■ What this task involves: Give back all of the data exactly as it stands, with the pictures removed.

··········

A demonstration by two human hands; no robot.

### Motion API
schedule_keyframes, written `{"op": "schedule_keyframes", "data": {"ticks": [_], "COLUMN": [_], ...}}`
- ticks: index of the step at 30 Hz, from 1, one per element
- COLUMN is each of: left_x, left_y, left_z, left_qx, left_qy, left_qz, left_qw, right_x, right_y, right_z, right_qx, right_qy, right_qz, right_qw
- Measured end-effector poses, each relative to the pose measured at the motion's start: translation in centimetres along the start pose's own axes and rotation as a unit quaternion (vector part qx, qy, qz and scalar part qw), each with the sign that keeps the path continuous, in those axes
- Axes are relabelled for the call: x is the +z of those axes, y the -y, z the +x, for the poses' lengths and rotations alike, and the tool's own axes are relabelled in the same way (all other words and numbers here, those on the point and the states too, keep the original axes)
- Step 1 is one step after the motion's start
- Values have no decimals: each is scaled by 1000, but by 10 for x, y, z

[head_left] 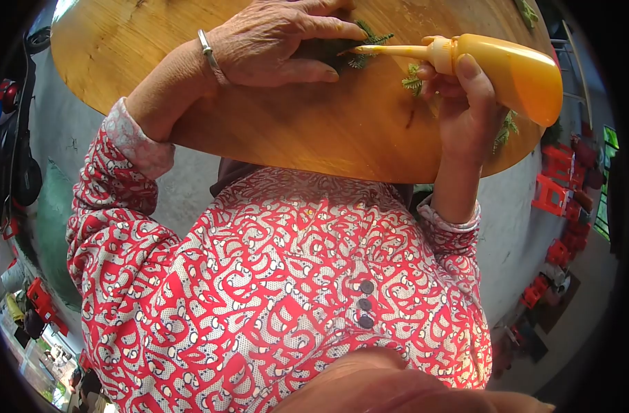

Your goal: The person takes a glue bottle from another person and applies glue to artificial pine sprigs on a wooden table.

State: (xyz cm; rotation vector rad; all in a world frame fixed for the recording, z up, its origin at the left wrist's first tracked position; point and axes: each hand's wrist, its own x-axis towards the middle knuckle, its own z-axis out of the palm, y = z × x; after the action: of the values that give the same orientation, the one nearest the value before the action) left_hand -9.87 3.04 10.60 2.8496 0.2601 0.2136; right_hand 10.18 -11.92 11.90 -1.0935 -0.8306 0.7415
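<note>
My right hand (469, 103) grips a squeeze bottle (510, 69) filled with something yellow-orange, its thumb near the collar. The bottle lies nearly level, and its long thin nozzle points left to a small green artificial-looking sprig (359, 60) on the wooden table. My left hand (276, 48), with a metal bangle (210, 54) at the wrist, rests palm down on the table. Its fingers are stretched out and the thumb is apart; the index fingertip touches or nearly touches that sprig. Another sprig (412, 82) lies below the nozzle, close to my right fingers.
The round-edged wooden table (294, 131) has more green sprigs near its right edge (507, 131) and top right corner (528, 12). Red plastic stools (555, 179) stand on the floor at right. A green sack-like object (58, 234) is at left.
</note>
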Motion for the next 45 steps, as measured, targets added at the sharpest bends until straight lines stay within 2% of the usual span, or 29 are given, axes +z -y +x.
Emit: {"op": "schedule_keyframes", "data": {"ticks": [17, 23, 45], "left_x": [5, 5, 2], "left_y": [-2, -3, -3], "left_z": [2, 2, 2], "left_qx": [5, -10, 3], "left_qy": [-30, -25, -29], "left_qz": [-9, -13, -7], "left_qw": [1000, 1000, 1000], "right_x": [-7, -3, -5], "right_y": [-6, -4, -1], "right_z": [3, 2, 2], "right_qx": [-7, -10, -59], "right_qy": [8, 10, -56], "right_qz": [37, 0, -30], "right_qw": [999, 1000, 996]}}
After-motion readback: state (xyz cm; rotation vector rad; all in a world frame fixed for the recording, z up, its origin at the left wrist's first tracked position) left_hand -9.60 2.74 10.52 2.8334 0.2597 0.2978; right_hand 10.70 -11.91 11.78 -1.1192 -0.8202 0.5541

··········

■ Exercise solution:
A demonstration by two human hands; no robot.

### Motion API
schedule_keyframes, written `{"op": "schedule_keyframes", "data": {"ticks": [_], "COLUMN": [_], ...}}`
- ticks: index of the step at 30 Hz, from 1, one per element
- COLUMN is each of: left_x, left_y, left_z, left_qx, left_qy, left_qz, left_qw, right_x, right_y, right_z, right_qx, right_qy, right_qz, right_qw
- Measured end-effector poses, each relative to the pose measured at the motion's start: translation in centimetres along the start pose's own axes and rotation as a unit quaternion (vector part qx, qy, qz and scalar part qw), each with the sign that keeps the path continuous, in those axes
- Axes are relabelled for the call: x is the +z of those axes, y the -y, z the +x, for the poses' lengths and rotations alike, and the tool's own axes are relabelled in the same way (all other words and numbers here, those on the point and the states too, keep the original axes)
- Step 1 is one step after the motion's start
- Values have no decimals: each is scaled by 1000, but by 10 for x, y, z

[head_left] 

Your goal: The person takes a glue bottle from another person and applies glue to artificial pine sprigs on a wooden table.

State: (xyz cm; rotation vector rad; all in a world frame fixed for the recording, z up, its origin at the left wrist's first tracked position; point and axes: each hand's wrist, its own x-axis towards the middle knuckle, its own z-axis out of the palm, y = z × x; after the action: of the values that give the same orientation, the one nearest the value before the action) left_hand -9.87 3.04 10.60 2.8496 0.2601 0.2136; right_hand 10.18 -11.92 11.90 -1.0935 -0.8306 0.7415
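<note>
My right hand (469, 103) grips a squeeze bottle (510, 69) filled with something yellow-orange, its thumb near the collar. The bottle lies nearly level, and its long thin nozzle points left to a small green artificial-looking sprig (359, 60) on the wooden table. My left hand (276, 48), with a metal bangle (210, 54) at the wrist, rests palm down on the table. Its fingers are stretched out and the thumb is apart; the index fingertip touches or nearly touches that sprig. Another sprig (412, 82) lies below the nozzle, close to my right fingers.
The round-edged wooden table (294, 131) has more green sprigs near its right edge (507, 131) and top right corner (528, 12). Red plastic stools (555, 179) stand on the floor at right. A green sack-like object (58, 234) is at left.
</note>
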Motion for the next 45 steps, as measured, targets added at the sharpest bends until straight lines stay within 2% of the usual span, or 29 are given, axes +z -y +x.
Emit: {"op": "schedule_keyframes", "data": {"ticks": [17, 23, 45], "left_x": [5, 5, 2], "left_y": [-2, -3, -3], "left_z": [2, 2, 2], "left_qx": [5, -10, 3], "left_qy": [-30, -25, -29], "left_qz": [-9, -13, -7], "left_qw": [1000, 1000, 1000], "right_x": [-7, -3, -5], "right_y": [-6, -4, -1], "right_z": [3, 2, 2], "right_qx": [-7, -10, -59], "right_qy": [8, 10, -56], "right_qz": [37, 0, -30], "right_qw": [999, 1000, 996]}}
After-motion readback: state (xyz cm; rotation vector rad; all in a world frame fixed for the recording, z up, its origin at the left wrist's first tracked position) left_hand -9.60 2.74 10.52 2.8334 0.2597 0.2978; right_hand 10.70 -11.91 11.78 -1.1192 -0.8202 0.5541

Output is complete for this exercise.